Minister of Home Law and Justice of Government of Gujarat
- In office December 2017 – September 2021
- Constituency: Vatva

Minister of Law and Justice of Government of Gujarat
- In office 20 August 2010 – December 2017
- Constituency: Asarwa Vatva

Chief Whip of Gujarat Legislative Assembly
- In office 2 February 2010 – 20 August 2010
- Constituency: Asarwa

Chairman of Gujarat Narmada Valley Fertilizer Company Ltd. (GNFC)
- In office 1998–2002

MLA of Gujarat
- In office 2002–2012
- Constituency: Asarwa
- Incumbent
- Assumed office 2012
- Constituency: Vatva

Personal details
- Born: 11 June 1962 (age 63) Ahmedabad, Gujarat, India
- Party: Bharatiya Janata Party
- Website: pradipsinhjijadeja.in

= Pradipsinh Jadeja =

Former State Home Minister of Gujarat

Pradipsinh Jadeja (born 11 June 1962) was former State Home Minister of Gujarat. He is Member of Legislative assembly from Vatva constituency in Gujarat for its 12th, 13th and 14th legislative assembly, serving since 2007.
He had served as a Home Minister and Law and Justice, External Affairs, Protocol, Non-Resident Gujarati Division, Pilgrimage Development, Co-ordination of Voluntary Organizations in 12th assembly.

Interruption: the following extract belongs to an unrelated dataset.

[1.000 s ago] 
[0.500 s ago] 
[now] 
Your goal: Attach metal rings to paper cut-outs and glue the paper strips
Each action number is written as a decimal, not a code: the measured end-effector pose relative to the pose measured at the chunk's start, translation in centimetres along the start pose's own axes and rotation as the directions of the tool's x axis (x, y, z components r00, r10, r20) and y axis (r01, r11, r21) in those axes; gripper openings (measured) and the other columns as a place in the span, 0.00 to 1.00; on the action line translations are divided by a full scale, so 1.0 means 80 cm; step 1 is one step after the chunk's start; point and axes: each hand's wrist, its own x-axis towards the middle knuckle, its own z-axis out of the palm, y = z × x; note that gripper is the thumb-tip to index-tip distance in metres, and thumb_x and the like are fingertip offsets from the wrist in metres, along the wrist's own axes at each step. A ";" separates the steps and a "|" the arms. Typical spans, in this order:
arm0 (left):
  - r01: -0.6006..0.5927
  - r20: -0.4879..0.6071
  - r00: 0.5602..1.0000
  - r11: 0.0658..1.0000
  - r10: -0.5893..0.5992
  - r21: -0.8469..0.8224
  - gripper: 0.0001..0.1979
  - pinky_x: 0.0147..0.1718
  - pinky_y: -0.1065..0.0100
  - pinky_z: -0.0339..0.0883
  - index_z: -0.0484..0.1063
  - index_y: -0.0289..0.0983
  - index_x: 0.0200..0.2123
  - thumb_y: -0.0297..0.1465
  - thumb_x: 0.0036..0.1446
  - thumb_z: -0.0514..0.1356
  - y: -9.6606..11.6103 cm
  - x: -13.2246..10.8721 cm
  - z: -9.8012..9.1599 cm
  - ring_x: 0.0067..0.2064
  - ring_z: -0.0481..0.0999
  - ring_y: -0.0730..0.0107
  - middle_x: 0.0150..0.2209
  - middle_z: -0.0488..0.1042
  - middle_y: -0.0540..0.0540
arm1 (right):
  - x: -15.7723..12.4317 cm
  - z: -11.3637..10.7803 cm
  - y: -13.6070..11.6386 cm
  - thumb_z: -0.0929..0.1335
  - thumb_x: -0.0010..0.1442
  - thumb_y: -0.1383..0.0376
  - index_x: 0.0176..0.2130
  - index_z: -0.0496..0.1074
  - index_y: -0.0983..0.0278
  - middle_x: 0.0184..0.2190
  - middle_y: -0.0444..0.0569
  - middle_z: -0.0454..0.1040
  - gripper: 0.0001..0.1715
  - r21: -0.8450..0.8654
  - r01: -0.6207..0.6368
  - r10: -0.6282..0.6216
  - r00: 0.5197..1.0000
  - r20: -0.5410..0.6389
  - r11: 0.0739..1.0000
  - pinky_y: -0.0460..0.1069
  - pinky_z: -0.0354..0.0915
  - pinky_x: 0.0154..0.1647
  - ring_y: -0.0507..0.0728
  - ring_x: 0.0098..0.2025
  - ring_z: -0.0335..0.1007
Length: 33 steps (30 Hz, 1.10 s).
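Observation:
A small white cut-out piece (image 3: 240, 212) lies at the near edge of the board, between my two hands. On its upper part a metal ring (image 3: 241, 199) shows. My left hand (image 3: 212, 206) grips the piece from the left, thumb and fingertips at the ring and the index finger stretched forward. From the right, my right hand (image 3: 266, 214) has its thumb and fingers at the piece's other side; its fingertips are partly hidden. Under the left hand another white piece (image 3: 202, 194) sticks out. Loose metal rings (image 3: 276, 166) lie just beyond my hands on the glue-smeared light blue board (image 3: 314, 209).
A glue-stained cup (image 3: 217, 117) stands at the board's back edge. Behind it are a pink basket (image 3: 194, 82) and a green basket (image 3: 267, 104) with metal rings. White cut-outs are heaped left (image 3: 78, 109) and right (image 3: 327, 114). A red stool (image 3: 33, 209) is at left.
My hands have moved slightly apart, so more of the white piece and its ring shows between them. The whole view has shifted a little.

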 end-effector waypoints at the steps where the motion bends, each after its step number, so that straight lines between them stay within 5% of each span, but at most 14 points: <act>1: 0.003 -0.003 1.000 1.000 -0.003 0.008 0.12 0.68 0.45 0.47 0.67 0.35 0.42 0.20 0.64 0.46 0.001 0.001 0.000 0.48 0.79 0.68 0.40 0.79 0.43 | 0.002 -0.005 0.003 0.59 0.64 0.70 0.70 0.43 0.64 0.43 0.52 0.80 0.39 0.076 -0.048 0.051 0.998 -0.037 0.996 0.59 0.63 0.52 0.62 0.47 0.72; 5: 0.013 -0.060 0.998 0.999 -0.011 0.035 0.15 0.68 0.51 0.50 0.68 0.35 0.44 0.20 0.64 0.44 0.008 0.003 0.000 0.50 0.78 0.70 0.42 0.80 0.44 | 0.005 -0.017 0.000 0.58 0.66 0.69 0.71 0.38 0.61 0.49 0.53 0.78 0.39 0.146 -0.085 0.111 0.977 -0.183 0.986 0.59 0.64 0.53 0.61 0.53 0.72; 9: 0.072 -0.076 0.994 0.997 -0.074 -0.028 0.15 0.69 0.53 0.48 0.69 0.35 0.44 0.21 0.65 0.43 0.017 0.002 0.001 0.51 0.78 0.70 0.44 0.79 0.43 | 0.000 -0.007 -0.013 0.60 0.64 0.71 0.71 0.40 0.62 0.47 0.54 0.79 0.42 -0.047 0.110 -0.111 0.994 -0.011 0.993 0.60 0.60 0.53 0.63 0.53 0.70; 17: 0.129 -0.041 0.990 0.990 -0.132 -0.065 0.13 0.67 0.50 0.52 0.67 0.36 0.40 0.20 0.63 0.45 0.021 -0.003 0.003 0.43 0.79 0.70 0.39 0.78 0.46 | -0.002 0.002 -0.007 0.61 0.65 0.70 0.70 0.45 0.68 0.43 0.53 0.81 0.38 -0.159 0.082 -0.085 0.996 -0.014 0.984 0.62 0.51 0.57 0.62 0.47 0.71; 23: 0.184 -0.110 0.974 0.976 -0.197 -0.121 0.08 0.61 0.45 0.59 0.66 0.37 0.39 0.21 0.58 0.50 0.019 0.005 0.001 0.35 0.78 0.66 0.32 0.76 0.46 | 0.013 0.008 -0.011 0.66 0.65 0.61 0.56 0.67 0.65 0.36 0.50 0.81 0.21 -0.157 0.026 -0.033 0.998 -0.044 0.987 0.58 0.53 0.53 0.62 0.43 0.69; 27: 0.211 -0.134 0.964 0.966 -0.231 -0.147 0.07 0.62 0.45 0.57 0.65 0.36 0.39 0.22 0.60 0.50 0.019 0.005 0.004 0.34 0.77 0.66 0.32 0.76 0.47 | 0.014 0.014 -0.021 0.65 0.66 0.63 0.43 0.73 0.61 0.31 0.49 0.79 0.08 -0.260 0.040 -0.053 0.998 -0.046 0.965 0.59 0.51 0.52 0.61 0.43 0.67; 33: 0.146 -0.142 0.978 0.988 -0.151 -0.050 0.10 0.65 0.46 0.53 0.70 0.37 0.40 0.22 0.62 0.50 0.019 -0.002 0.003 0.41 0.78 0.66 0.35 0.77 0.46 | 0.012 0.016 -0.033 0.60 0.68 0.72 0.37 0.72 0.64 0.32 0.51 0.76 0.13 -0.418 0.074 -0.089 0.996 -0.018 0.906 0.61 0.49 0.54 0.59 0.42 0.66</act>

Minister of State for Home Pradipsinhji Jadeja was an MLA from Vatva. In 2012, he won with a margin of 46,932 votes. In 2002 and 2007 polls, He won the Vatva MLA seat in 2017 by 62,380 margin. He is considered close to BJP chief Amit Shah. In the Anandiben Patel government, he was the minister of state for parliamentary affairs. He served as the party's chief whip in 2010.

==Rath Yatra parade preparations==

More than 25,000 police personnel, home guards and jawans of paramilitary forces would be deployed as a part of security arrangements for the 141st rath yatra of Lord Jagannath on July 14, minister of state for home Pradipsinh Jadeja said after reviewing the security measures.

Three raths, 18 elephants, 101 trucks, 30 akharas, and 18 bhajan mandalis & bands, and seven motorcars would be a part of the Rath Yatra procession this year. The route has been divided into 26 parts for the security arrangements.

Jadeja said that more than 2,000 police officers and personnel, and 5,700 home guards, would be a part of the elaborate security cover for the annual procession of Lord Jagannath.

“Twenty six companies of paramilitary forces and one unit of National Security Guards (NSG) commandos would also be deployed along the route of the Rath Yatra. This year, a company of Indo-Tibetan Border Police Force would also be deployed,” he said.

Moreover, elaborate measures have been put in place for electronic monitoring of the yatra proceedings. In addition to the existing CCTV network, 259 CCTV cameras would be installed at 167 points along the yatra's route. For aerial surveillance of the procession, Israeli Helium Balloon Drones, which are equipped with high density cameras, would be used.

After reviewing the preparations, the minister undertook foot patrolling on the yatra's route from Prem Darwaza to Tambu Chowki.